By Ethan Zuckerman
“Accents are just mouth fonts.” That brilliant observation is just one of the gems I found today on r/BrandNewSentence, an online community dedicated to collecting “sentences never before written, found in the wild”. Fans of these strange sentences also enjoy r/NatureIsMetal, which features images of animals being savage or brutal, and r/InstantKarma, where people behaving badly quickly receive their comeuppance.
I found r/BrandNewSentence and these other subreddits through RedditMap.social, a tool designed by Jasmine Mangat, Virginia Partridge, and Rebecca Curran of UMass Amherst, just released by the Initiative for Digital Public Infrastructure and Media Cloud, supported by the Knight Foundation. RedditMap uses Pushshift, an archive of posts and comments made to Reddit, to examine co-commenting patterns. By counting what users left which comments, we can cluster subreddits together. The more users who leave comments on both communities, the nearer those communities are placed to each on a map.
We are not the first to build a map of Reddit. Randal Olsen and a team at Michigan State maintain Redditviz, which maps Reddit across 59 “meta-interest” communities. Open-source developer “Anvaka” maintains a beautiful Map of Reddit that turns the vast platform into two continents, packed with “countries” like “Animeland” and “Furry Nation”.

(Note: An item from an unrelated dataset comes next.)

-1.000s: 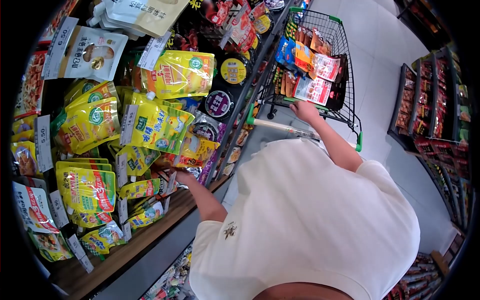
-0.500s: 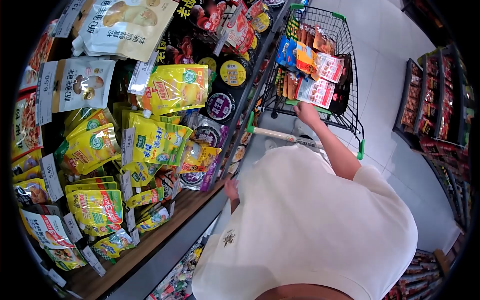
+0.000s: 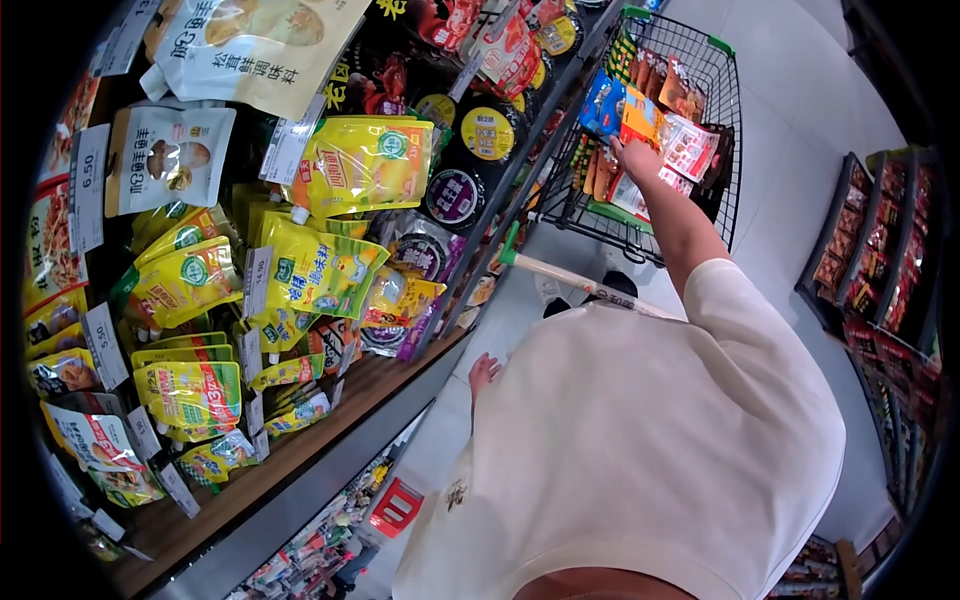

In learning from these inspiring projects, we hoped to do a few new things with our map. We wanted to build a map that changes over time, reflecting the ways the Reddit community grows and evolves. We wanted it to be both a tool for scholarly study and exploration: you should be able to use our tool to see how influential Reddit communities like r/WallStreetBets grew and changed as they gained in popularity. We wanted to build a map that represented both how machines group subreddits together and the sometimes different ways humans order topics. We wanted the map to be useful for navigation: the map will mutate over time, but you should generally be able to find the same sets of communities in the same parts of the map. And finally, you should be able to use the map as a navigation guide, helping explore and discover unfamiliar Reddits.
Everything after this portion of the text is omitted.